▸ Exercise
Reproduce, exactly and only, the lines of the data that follows from the one containing "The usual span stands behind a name" down to the one containing "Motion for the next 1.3", without pictures.

▸ Supplied records
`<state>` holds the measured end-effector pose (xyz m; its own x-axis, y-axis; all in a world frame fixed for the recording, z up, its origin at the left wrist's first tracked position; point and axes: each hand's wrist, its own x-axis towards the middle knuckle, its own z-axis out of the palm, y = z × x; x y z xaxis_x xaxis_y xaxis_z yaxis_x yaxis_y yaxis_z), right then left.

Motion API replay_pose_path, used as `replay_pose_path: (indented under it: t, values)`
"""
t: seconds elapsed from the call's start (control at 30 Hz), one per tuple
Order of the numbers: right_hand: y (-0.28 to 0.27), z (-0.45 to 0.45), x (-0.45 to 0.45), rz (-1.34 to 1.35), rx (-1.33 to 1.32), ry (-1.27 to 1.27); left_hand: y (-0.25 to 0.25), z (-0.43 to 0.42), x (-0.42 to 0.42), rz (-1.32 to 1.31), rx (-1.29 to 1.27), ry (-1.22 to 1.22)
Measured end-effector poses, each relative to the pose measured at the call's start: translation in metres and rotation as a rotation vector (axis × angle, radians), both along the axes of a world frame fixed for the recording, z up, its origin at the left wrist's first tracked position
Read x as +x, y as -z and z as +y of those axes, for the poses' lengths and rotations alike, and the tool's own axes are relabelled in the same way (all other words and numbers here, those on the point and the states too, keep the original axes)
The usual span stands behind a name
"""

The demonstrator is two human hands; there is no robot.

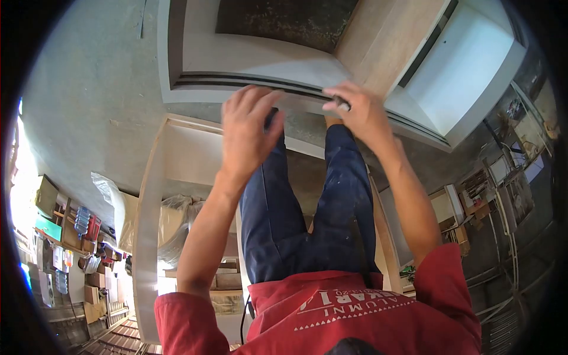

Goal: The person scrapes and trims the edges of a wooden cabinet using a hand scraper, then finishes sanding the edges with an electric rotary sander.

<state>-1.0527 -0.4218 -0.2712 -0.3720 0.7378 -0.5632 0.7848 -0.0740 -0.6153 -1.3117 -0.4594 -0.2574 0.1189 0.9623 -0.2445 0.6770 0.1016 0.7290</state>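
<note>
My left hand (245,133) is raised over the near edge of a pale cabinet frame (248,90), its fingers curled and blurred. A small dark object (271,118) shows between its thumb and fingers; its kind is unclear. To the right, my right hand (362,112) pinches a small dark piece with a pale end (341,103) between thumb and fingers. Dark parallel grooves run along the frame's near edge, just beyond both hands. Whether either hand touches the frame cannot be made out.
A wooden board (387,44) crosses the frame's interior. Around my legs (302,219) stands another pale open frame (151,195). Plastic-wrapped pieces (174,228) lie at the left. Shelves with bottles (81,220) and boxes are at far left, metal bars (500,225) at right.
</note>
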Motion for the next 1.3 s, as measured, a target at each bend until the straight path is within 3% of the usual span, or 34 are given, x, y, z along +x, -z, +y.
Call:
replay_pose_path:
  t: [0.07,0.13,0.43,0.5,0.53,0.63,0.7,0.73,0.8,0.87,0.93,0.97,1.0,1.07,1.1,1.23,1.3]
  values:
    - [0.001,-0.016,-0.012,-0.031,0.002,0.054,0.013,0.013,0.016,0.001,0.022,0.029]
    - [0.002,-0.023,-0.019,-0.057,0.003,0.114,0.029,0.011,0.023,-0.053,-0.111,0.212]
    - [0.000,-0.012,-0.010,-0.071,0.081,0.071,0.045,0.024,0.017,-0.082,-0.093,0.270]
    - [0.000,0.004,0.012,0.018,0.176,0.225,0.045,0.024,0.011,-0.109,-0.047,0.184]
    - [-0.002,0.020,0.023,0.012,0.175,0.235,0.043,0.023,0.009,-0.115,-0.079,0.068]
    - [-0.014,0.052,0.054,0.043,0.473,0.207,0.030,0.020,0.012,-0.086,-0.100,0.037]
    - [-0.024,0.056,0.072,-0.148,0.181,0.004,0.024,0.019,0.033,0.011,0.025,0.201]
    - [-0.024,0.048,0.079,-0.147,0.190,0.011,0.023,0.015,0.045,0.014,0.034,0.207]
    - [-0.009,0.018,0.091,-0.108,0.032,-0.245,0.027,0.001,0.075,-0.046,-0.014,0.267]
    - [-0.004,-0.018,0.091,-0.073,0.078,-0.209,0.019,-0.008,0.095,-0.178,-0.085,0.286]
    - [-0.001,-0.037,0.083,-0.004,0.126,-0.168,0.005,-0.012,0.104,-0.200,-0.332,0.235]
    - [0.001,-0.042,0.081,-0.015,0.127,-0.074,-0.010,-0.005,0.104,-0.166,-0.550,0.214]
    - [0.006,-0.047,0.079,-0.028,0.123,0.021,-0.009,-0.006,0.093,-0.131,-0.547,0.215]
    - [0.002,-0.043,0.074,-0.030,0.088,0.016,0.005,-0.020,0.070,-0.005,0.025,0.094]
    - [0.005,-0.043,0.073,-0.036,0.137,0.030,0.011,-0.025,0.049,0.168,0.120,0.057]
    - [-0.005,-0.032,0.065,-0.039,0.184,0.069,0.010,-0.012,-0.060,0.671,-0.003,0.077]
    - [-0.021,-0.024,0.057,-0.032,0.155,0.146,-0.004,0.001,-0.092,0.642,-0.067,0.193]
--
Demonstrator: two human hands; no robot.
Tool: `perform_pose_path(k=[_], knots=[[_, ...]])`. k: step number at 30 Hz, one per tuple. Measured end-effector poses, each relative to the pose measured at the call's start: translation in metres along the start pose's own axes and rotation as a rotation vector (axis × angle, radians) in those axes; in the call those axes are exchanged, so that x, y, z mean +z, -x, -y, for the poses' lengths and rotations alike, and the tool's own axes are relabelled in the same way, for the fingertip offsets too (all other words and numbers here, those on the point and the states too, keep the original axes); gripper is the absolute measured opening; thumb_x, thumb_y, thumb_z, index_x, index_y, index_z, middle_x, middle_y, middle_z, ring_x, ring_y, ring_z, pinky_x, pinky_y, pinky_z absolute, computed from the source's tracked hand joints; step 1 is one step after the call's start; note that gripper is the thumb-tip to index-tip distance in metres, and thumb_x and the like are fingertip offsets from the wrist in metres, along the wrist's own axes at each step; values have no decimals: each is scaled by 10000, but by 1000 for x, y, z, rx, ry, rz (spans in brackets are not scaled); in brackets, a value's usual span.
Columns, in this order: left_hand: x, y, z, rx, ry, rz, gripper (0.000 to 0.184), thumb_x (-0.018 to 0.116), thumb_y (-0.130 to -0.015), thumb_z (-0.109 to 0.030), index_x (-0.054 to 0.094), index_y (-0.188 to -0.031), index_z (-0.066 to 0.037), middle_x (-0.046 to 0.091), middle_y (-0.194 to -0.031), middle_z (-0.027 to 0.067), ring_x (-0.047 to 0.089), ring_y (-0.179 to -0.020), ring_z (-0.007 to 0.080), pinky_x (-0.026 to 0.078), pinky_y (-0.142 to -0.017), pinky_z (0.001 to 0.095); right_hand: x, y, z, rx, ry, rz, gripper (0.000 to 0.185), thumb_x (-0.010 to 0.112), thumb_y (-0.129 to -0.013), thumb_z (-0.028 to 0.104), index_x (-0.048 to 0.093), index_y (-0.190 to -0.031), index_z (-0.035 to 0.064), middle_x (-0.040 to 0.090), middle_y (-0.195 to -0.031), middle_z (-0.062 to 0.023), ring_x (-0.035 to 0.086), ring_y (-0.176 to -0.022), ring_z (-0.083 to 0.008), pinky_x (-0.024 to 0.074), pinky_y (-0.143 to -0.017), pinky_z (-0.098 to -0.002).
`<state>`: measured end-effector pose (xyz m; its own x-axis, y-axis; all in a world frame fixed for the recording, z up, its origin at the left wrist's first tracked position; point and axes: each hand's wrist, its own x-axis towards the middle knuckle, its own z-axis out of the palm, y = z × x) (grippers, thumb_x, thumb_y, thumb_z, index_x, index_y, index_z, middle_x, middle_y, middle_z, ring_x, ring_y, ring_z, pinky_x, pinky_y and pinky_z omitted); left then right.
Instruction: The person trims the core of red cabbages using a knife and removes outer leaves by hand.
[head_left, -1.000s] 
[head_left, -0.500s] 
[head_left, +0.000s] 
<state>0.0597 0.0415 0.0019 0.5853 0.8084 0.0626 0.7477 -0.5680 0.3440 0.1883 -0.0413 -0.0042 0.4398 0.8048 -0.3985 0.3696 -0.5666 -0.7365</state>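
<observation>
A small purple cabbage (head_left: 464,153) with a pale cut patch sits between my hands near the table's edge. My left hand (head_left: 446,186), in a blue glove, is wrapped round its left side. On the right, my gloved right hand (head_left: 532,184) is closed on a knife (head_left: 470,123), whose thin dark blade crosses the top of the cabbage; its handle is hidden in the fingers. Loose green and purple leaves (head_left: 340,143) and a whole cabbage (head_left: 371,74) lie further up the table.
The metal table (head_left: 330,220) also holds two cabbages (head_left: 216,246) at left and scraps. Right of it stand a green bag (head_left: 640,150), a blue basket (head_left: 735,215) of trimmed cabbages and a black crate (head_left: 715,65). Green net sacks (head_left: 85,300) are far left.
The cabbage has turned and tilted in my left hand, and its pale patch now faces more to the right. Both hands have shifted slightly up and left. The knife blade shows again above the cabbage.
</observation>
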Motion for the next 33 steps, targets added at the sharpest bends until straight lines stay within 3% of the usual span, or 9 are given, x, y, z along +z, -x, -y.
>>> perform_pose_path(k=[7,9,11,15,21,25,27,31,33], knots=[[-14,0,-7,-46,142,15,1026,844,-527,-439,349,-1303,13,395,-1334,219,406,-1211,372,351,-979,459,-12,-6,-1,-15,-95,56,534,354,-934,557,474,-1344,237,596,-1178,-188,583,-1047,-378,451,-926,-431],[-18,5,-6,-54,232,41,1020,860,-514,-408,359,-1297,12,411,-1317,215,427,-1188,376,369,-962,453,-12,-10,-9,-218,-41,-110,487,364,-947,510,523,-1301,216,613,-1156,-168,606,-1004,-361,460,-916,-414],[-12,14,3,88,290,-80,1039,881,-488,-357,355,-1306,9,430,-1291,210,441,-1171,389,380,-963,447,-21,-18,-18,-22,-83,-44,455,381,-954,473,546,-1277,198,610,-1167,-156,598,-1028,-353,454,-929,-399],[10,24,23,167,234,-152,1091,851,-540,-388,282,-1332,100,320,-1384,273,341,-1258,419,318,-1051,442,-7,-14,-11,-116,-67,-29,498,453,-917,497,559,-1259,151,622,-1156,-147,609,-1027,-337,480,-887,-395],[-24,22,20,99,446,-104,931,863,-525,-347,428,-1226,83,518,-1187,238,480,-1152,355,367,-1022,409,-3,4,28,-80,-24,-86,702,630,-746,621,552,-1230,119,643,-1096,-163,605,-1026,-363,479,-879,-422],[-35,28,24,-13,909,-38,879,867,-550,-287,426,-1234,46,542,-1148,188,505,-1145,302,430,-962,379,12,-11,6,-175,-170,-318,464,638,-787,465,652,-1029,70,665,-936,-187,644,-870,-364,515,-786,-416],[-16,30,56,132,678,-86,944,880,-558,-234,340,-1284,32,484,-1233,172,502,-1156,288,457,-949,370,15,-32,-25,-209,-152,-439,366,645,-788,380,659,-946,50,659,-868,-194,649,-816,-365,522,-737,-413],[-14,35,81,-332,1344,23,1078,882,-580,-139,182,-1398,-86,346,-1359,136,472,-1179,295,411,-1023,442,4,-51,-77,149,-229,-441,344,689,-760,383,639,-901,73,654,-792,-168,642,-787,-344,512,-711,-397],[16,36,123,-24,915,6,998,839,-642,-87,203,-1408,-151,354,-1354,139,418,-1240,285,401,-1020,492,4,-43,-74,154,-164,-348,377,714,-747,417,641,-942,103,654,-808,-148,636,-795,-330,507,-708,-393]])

▸ Answer to the problem
The usual span stands behind a name
"""

The demonstrator is two human hands; there is no robot.


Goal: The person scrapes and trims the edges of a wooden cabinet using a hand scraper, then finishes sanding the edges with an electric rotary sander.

<state>-1.0527 -0.4218 -0.2712 -0.3720 0.7378 -0.5632 0.7848 -0.0740 -0.6153 -1.3117 -0.4594 -0.2574 0.1189 0.9623 -0.2445 0.6770 0.1016 0.7290</state>
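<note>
My left hand (245,133) is raised over the near edge of a pale cabinet frame (248,90), its fingers curled and blurred. A small dark object (271,118) shows between its thumb and fingers; its kind is unclear. To the right, my right hand (362,112) pinches a small dark piece with a pale end (341,103) between thumb and fingers. Dark parallel grooves run along the frame's near edge, just beyond both hands. Whether either hand touches the frame cannot be made out.
A wooden board (387,44) crosses the frame's interior. Around my legs (302,219) stands another pale open frame (151,195). Plastic-wrapped pieces (174,228) lie at the left. Shelves with bottles (81,220) and boxes are at far left, metal bars (500,225) at right.
</note>
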Motion for the next 1.3 s, as measured, a target at each bend until the straight path is within 3% of the usual span, or 34 are given, x, y, z along +x, -z, +y.

No additional answer text is required.